Start of EXERCISE MATERIALS
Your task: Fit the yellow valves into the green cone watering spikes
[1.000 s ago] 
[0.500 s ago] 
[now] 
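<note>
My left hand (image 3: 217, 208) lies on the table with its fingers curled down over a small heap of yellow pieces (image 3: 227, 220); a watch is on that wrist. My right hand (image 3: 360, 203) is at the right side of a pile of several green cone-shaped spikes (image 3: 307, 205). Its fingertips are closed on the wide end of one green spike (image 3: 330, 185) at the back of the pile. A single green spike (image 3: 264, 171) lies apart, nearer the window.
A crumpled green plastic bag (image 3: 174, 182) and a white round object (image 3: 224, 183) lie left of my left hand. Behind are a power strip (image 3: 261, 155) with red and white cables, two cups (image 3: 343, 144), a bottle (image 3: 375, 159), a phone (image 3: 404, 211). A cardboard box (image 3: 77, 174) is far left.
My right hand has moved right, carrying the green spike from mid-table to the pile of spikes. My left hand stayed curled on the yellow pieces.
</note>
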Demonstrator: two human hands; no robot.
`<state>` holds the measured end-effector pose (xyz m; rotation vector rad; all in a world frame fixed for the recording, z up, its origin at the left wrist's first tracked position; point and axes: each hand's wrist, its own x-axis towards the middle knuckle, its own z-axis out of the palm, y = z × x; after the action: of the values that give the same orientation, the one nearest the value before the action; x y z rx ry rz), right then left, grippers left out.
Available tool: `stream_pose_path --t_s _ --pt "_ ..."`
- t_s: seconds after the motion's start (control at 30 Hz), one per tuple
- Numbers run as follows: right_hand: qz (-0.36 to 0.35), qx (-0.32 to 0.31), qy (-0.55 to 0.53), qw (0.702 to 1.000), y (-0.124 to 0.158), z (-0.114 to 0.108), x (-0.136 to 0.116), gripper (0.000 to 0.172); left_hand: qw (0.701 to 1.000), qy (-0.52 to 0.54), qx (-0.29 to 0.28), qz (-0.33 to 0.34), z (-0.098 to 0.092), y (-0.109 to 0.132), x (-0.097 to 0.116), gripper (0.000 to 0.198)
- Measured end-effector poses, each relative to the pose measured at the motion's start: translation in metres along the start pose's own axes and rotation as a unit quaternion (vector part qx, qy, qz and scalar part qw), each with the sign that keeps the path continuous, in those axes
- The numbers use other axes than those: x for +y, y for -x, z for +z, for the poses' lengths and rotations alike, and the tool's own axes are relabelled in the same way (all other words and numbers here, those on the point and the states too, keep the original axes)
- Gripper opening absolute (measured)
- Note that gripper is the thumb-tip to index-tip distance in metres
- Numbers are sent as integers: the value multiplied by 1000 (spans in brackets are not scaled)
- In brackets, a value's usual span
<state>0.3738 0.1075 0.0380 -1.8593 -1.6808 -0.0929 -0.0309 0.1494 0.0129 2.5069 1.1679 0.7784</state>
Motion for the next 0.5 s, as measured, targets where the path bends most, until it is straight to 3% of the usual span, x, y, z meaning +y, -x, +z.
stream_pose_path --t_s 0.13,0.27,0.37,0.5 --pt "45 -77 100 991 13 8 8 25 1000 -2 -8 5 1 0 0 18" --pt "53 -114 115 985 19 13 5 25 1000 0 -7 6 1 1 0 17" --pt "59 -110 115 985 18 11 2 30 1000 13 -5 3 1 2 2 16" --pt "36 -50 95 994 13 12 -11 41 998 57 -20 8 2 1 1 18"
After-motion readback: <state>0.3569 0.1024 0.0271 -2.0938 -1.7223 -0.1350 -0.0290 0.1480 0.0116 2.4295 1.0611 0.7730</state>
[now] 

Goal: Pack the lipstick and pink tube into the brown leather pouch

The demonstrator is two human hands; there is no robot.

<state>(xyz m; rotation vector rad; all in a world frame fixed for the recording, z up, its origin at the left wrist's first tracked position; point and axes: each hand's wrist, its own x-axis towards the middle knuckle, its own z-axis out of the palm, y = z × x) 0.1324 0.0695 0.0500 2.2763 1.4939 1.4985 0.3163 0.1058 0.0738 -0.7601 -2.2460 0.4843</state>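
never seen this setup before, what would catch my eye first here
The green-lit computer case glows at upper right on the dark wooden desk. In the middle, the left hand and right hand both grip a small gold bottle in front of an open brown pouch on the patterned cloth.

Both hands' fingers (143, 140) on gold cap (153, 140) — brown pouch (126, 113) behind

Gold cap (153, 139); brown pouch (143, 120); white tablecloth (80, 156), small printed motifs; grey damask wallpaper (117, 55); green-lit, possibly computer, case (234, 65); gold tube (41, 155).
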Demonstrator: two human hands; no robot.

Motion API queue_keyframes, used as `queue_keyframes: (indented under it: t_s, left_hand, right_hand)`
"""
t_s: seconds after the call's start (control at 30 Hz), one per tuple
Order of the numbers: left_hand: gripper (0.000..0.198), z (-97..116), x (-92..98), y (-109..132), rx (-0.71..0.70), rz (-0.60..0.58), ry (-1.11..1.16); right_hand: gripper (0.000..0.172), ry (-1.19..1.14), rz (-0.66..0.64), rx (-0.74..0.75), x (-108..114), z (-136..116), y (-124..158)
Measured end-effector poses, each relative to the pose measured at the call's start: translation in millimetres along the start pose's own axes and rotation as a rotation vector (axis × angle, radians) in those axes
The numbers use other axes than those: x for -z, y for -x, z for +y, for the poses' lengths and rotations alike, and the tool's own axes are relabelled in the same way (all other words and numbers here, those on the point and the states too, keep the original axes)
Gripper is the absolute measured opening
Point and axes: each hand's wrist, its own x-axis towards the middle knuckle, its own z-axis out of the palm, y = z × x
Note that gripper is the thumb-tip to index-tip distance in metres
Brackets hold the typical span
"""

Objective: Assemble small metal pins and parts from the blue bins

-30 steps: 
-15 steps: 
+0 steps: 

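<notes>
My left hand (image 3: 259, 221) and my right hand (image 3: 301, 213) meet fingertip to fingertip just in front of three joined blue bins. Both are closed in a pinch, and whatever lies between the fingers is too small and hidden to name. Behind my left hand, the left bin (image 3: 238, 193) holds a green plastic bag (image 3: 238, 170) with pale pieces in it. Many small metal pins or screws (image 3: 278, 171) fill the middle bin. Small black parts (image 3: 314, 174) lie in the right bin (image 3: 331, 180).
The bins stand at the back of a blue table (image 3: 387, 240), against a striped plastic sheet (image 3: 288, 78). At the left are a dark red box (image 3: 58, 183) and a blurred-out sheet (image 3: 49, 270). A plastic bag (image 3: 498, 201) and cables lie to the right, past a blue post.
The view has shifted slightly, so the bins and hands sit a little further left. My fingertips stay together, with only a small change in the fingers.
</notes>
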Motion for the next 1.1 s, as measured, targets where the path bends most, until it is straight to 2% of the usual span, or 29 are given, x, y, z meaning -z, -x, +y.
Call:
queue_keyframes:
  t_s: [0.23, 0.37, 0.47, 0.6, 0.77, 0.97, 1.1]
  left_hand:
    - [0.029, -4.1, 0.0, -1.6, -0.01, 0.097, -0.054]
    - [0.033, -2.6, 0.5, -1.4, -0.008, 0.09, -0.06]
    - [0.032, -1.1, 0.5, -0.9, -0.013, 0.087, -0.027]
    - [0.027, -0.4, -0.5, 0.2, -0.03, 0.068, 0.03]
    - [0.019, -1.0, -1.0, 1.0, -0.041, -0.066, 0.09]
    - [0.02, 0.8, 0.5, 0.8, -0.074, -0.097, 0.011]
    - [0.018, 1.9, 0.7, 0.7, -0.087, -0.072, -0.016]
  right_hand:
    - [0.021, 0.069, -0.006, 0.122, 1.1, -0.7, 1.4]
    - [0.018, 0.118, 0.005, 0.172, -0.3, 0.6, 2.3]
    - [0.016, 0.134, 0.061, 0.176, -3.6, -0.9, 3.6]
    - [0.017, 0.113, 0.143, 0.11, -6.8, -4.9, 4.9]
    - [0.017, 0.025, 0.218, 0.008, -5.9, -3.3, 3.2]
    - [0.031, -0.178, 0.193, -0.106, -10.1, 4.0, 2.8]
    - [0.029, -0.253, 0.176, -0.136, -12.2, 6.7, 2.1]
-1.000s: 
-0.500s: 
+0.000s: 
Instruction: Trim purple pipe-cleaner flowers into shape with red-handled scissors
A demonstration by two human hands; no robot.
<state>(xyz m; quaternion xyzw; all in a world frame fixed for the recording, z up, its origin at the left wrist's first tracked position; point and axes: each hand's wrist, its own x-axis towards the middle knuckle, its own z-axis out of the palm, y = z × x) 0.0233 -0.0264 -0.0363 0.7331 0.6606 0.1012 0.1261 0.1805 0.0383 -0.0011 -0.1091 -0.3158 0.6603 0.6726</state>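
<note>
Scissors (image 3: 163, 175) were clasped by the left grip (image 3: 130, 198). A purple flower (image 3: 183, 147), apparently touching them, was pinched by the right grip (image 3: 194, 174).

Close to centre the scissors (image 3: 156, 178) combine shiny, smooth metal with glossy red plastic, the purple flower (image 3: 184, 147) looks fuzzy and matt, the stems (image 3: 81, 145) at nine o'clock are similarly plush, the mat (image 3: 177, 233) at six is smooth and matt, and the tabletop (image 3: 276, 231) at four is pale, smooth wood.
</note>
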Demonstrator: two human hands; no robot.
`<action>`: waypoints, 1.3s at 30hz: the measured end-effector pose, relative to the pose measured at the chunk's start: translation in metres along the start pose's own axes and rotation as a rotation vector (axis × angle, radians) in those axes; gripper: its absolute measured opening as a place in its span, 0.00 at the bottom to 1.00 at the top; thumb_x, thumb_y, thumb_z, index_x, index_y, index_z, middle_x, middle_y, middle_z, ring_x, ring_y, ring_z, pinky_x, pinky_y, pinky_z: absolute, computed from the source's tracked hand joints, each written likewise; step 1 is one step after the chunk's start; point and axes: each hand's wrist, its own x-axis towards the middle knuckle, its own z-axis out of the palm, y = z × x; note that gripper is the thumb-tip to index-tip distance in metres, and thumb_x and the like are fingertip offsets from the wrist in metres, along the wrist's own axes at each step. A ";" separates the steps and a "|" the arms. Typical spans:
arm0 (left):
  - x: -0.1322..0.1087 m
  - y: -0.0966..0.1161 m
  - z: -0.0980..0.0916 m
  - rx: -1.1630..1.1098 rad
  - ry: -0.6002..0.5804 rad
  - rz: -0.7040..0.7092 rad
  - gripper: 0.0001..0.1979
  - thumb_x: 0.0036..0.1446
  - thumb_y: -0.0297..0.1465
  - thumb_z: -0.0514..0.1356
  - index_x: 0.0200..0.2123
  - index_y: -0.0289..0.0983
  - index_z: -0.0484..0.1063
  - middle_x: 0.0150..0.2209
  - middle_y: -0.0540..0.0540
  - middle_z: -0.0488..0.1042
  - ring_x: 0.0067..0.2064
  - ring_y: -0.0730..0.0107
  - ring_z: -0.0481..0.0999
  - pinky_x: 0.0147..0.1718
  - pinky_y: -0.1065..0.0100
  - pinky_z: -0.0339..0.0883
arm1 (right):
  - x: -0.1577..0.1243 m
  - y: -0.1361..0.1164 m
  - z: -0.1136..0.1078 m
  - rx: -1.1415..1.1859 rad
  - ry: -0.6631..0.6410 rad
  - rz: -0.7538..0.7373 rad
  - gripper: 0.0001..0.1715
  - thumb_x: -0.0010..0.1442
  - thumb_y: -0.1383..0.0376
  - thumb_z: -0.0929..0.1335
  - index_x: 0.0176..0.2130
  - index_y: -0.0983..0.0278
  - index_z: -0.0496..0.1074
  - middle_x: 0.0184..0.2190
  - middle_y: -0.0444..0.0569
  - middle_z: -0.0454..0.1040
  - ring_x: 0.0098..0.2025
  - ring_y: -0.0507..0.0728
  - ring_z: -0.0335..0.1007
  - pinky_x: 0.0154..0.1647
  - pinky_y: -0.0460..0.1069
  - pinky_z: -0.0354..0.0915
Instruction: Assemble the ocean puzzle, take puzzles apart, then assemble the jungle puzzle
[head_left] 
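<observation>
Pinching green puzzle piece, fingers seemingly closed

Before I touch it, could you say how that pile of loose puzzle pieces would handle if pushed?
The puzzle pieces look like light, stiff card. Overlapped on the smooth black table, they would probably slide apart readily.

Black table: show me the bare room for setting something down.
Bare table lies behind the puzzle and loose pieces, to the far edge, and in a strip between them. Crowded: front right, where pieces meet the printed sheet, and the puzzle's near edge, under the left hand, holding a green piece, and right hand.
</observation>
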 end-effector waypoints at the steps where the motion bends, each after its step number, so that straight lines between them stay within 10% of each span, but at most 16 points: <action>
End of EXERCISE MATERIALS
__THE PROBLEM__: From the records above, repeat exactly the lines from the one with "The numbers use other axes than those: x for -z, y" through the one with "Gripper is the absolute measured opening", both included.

__FINISHED EXERCISE__:
The numbers use other axes than those: x for -z, y for -x, z for +y, for the poses' lengths and rotations alike, and the tool's own axes are relabelled in the same way (all other words and numbers here, those on the point and the states too, keep the original axes)
Gripper is the absolute measured opening

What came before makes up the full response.